[[ Provided data open ]]

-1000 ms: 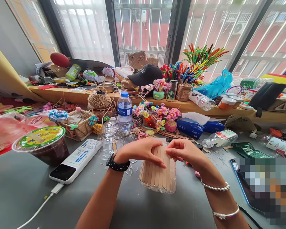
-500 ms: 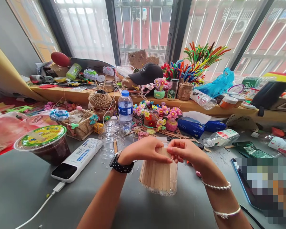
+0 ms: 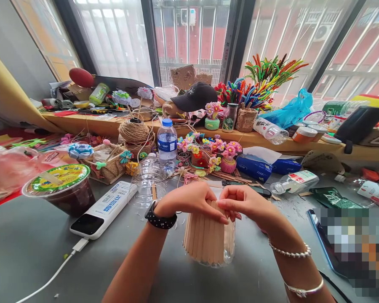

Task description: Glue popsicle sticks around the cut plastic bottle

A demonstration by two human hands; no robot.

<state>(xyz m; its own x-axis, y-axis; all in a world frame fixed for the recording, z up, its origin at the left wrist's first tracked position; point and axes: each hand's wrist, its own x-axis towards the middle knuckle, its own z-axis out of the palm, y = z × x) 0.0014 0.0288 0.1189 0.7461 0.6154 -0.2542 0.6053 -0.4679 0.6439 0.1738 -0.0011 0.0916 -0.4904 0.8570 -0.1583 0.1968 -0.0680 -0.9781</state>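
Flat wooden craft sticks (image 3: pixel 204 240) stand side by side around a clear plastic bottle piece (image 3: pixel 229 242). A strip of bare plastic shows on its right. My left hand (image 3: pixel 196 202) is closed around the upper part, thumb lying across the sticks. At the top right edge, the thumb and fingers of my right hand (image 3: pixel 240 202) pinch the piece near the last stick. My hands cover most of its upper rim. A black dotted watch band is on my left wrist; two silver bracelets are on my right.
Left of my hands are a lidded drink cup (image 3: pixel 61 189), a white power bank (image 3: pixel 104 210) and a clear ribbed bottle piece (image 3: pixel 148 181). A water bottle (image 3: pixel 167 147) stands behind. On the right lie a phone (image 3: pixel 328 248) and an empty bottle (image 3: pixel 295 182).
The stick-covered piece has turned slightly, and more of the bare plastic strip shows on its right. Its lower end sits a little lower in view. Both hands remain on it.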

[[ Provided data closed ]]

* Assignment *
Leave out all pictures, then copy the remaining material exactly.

* Answer *
-1000 ms: 
-500 ms: 
+0 ms: 

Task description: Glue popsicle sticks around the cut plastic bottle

A demonstration by two human hands; no robot.

<state>(xyz m; its own x-axis, y-axis; all in a world frame fixed for the recording, z up, its origin at the left wrist's first tracked position; point and axes: each hand's wrist, its own x-axis towards the middle knuckle, its own z-axis out of the palm, y = z × x) 0.0014 0.0288 0.1189 0.7461 0.6154 -0.2542 0.6053 -0.4679 0.6439 0.1738 -0.0011 0.0916 -0.4904 0.8570 -0.1583 0.1968 -0.0680 -0.9781</state>
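Flat wooden craft sticks (image 3: pixel 204 240) stand side by side around a clear plastic bottle piece (image 3: pixel 229 242). A strip of bare plastic shows on its right. My left hand (image 3: pixel 196 202) is closed around the upper part, thumb lying across the sticks. At the top right edge, the thumb and fingers of my right hand (image 3: pixel 240 202) pinch the piece near the last stick. My hands cover most of its upper rim. A black dotted watch band is on my left wrist; two silver bracelets are on my right.
Left of my hands are a lidded drink cup (image 3: pixel 61 189), a white power bank (image 3: pixel 104 210) and a clear ribbed bottle piece (image 3: pixel 148 181). A water bottle (image 3: pixel 167 147) stands behind. On the right lie a phone (image 3: pixel 328 248) and an empty bottle (image 3: pixel 295 182).
The stick-covered piece has turned slightly, and more of the bare plastic strip shows on its right. Its lower end sits a little lower in view. Both hands remain on it.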

The work on this exercise is now complete.